Task >> Starting at the top of the data and ending with the line that holds "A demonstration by", transcribe each line exactly; include both ends.

### Supplied data

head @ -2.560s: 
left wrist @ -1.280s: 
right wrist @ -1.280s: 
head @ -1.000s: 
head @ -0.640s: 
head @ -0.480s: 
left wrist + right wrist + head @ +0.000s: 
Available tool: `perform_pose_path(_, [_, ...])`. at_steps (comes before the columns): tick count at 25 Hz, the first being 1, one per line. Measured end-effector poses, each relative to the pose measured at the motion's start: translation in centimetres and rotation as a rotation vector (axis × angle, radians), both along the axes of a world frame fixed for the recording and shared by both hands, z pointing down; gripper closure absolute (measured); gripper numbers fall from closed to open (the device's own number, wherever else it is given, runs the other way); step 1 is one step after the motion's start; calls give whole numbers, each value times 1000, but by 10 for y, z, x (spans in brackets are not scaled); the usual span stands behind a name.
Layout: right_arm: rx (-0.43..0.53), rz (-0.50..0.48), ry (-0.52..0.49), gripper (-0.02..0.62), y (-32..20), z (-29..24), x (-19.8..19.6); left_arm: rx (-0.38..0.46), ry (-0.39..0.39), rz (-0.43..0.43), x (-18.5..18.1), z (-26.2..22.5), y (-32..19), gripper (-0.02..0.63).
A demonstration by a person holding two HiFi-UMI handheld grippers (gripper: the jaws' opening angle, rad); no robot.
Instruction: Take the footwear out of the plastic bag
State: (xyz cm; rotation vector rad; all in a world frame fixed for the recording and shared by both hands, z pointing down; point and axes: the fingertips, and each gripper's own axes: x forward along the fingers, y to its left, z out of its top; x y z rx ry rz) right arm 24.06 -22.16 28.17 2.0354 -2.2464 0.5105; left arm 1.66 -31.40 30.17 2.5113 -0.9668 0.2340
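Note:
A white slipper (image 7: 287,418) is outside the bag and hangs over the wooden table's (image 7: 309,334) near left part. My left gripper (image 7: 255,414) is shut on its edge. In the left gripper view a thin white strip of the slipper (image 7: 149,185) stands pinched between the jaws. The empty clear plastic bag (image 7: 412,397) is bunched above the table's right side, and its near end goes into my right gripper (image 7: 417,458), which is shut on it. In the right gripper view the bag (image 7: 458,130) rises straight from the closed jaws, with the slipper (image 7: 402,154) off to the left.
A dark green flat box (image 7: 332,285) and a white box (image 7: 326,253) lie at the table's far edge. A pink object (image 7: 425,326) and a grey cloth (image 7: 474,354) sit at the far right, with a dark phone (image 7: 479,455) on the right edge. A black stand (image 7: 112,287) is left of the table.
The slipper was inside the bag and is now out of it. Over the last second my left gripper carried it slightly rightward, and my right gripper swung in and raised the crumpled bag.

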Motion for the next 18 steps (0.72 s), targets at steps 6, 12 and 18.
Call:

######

Response box >>
head @ -2.560s: 
left wrist @ -1.280s: 
right wrist @ -1.280s: 
head @ -1.000s: 
head @ -0.640s: 
head @ -0.480s: 
left wrist + right wrist + head @ +0.000s: 
Available tool: `perform_pose_path(_, [_, ...])`. at_steps (comes before the columns): tick count at 25 Hz, the first being 1, one per line. Measured end-effector poses, each relative to the pose measured at the motion's start: translation in centimetres and rotation as a rotation vector (axis × angle, radians), both along the axes of a world frame fixed for the recording and shared by both hands, z pointing down; gripper closure absolute (measured); gripper numbers fall from closed to open (the device's own number, wherever else it is given, runs the other way); step 1 is one step after the motion's start; calls give whole numbers, each value times 1000, but by 10 for y, z, x (spans in brackets are not scaled); the usual span stands behind a name.
Layout: right_arm: rx (-0.43..0.53), rz (-0.50..0.48), ry (-0.52..0.49), gripper (-0.02..0.62), y (-32..20), z (-29..24), x (-19.8..19.6); left_arm: rx (-0.38..0.46), ry (-0.39..0.39), rz (-0.43..0.43), x (-18.5..18.1), z (-26.2..22.5), y (-32..19), gripper (-0.02..0.63).
A demonstration by a person holding two HiFi-UMI handheld grippers (gripper: the jaws' opening angle, rad); no robot.

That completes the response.